Reproduce exactly, and only, the lines below from the one containing "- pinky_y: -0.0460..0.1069" through the one containing "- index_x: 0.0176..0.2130".

++++++++++++++++++++

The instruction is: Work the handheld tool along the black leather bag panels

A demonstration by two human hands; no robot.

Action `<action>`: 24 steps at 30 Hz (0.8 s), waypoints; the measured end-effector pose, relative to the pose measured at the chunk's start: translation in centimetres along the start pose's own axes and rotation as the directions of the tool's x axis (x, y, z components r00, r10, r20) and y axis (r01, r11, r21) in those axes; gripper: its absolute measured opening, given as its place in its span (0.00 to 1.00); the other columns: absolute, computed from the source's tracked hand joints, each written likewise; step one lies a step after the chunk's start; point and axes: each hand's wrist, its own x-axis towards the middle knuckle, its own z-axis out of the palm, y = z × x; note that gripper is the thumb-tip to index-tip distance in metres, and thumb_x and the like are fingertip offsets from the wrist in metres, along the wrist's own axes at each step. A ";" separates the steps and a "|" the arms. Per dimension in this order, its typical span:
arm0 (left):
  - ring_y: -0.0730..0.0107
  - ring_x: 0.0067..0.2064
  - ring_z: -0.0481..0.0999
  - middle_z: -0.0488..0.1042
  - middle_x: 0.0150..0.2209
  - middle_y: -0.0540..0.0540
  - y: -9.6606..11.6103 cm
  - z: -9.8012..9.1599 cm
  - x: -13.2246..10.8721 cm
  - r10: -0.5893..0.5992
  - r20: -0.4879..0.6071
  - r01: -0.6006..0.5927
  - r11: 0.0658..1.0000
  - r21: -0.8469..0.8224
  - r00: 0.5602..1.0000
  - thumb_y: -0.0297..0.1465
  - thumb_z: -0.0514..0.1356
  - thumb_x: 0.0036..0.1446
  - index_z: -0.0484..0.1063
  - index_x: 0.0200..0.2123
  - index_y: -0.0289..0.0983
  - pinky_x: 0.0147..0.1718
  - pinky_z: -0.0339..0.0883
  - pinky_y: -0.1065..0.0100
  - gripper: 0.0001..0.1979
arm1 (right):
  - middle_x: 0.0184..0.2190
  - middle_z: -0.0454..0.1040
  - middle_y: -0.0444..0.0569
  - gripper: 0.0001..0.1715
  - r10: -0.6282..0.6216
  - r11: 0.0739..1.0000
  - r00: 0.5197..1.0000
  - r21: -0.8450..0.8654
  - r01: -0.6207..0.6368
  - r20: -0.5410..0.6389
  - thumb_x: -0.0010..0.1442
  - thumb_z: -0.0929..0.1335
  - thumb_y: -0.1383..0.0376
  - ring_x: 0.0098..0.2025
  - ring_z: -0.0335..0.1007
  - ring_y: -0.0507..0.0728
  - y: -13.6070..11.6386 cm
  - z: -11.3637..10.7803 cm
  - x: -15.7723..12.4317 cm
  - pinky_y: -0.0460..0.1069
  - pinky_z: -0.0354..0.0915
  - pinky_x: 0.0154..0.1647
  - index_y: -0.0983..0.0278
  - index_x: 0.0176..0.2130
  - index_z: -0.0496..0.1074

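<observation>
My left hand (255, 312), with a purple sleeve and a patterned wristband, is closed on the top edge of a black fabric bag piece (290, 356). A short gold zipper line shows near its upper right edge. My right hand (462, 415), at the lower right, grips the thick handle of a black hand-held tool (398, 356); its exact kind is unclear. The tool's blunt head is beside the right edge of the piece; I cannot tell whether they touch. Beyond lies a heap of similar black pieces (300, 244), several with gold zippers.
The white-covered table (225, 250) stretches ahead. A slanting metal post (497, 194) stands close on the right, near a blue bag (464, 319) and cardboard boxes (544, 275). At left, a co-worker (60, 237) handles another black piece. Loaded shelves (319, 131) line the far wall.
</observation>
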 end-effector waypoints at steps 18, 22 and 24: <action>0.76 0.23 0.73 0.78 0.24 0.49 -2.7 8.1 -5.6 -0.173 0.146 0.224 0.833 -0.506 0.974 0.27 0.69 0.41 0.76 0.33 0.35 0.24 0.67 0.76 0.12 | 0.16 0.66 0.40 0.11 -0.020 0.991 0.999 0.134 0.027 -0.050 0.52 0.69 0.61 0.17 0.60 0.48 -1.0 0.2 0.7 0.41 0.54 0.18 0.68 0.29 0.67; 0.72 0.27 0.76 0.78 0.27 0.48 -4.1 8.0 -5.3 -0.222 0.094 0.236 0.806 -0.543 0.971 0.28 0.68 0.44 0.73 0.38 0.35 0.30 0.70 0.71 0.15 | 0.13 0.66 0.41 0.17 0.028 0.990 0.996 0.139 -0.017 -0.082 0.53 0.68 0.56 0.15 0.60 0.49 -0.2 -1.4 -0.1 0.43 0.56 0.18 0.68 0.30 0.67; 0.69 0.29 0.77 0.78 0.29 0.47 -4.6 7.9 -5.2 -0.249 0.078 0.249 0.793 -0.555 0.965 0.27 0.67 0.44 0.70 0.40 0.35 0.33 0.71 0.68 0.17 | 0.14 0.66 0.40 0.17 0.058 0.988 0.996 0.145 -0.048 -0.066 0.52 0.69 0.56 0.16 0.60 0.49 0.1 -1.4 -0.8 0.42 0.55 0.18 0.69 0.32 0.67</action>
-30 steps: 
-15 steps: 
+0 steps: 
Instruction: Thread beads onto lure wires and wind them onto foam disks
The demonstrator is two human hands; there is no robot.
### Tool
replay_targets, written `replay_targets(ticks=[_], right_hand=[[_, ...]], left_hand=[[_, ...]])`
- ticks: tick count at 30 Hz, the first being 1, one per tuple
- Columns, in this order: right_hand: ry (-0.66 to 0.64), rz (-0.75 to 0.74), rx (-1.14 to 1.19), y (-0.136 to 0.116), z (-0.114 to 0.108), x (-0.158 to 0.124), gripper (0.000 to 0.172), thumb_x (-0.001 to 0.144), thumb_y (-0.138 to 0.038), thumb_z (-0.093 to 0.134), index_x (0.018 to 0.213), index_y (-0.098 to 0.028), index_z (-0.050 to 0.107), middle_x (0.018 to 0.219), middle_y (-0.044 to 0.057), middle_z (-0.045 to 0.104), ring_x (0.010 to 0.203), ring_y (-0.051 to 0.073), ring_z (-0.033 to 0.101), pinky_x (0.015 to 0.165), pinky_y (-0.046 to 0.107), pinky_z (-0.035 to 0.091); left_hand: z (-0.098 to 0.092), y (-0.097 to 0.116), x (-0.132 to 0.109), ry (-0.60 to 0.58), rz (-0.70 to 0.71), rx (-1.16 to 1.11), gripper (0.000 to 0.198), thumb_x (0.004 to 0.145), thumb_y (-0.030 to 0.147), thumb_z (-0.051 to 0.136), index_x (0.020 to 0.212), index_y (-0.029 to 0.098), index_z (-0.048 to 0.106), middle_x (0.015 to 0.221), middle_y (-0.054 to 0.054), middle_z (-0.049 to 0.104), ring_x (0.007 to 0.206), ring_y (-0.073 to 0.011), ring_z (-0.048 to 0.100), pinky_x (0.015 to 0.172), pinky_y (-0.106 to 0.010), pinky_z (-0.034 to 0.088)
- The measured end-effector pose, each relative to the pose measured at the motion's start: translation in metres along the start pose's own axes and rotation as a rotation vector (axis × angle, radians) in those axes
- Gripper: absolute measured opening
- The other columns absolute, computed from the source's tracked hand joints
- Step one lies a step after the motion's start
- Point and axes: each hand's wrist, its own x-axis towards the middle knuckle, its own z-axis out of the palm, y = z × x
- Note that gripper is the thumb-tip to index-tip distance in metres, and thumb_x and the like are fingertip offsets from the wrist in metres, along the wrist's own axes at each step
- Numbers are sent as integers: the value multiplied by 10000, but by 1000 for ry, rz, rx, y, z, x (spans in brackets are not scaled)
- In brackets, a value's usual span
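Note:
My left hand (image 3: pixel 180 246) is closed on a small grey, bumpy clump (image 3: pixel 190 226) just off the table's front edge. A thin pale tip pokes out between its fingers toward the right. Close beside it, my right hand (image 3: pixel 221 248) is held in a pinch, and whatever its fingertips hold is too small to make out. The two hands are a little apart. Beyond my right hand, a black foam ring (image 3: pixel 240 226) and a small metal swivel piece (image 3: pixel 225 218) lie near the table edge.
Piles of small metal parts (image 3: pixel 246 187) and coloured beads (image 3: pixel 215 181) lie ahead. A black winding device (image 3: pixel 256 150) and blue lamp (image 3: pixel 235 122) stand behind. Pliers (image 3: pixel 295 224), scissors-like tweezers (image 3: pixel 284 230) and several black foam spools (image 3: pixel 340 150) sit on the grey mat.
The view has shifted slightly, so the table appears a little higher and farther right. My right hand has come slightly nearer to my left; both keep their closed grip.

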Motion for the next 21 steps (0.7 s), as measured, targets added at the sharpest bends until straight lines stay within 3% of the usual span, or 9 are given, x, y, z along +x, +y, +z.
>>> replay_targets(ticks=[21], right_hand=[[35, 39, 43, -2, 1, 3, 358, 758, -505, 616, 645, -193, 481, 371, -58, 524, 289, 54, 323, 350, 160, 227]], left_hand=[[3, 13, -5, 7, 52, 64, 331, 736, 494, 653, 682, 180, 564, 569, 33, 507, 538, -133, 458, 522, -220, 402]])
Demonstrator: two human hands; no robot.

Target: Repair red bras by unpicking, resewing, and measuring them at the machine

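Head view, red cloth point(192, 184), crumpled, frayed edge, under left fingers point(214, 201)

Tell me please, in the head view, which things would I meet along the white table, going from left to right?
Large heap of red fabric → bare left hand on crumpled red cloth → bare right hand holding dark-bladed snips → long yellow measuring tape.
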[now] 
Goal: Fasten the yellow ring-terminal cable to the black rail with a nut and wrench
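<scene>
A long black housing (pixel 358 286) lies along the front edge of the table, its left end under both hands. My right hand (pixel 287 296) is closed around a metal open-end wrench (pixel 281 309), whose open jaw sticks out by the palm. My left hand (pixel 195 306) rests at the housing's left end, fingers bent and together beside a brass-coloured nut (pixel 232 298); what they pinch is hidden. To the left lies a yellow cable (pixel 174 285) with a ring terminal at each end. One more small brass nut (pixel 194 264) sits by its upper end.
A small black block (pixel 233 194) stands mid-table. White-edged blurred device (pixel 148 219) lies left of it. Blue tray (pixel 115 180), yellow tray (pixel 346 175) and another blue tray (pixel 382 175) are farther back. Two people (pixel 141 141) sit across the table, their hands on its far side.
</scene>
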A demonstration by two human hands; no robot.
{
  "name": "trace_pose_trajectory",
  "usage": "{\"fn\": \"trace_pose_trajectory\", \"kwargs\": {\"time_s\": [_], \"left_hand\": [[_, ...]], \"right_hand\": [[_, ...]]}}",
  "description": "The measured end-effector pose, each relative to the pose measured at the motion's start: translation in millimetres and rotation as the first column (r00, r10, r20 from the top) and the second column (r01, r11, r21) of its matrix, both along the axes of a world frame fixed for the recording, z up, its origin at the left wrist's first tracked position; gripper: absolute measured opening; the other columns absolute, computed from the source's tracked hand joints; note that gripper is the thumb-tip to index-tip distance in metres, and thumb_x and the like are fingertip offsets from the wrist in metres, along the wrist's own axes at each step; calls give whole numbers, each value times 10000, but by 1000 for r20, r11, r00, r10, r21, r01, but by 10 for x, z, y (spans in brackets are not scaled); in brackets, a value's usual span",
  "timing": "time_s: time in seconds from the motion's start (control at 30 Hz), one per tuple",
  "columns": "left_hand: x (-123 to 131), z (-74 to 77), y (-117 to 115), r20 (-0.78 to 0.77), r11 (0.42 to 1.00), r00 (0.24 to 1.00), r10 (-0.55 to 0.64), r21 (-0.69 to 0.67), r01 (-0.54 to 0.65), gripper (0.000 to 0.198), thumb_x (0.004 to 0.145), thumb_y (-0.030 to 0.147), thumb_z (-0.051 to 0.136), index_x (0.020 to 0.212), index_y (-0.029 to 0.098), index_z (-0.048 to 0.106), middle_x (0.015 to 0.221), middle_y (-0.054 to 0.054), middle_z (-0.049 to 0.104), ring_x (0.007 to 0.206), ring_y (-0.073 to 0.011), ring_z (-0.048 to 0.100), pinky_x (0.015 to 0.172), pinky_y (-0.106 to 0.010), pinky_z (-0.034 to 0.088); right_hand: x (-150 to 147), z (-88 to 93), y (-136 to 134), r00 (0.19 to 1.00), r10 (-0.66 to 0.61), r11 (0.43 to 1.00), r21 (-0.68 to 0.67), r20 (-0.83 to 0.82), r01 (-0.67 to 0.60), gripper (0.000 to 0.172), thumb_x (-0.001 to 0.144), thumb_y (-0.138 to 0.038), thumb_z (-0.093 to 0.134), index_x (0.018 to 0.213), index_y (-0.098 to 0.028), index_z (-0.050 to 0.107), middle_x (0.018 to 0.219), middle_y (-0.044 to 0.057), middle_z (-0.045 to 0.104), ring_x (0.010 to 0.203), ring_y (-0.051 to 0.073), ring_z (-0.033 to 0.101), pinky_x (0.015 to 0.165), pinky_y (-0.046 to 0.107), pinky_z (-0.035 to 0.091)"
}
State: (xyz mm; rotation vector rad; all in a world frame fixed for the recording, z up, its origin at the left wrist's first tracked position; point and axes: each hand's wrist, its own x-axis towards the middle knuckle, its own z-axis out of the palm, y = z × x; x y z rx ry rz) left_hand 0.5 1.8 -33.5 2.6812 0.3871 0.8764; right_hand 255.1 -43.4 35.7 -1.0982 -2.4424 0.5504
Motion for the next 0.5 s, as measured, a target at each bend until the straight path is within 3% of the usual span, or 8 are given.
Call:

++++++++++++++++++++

» **TASK ANSWER**:
  - pinky_y: -0.0460..0.1069
  - pinky_z: -0.0354..0.0915
  - pinky_x: 0.0154..0.1647
  - index_y: -0.0983..0.0278
  - index_x: 0.0176..0.2130

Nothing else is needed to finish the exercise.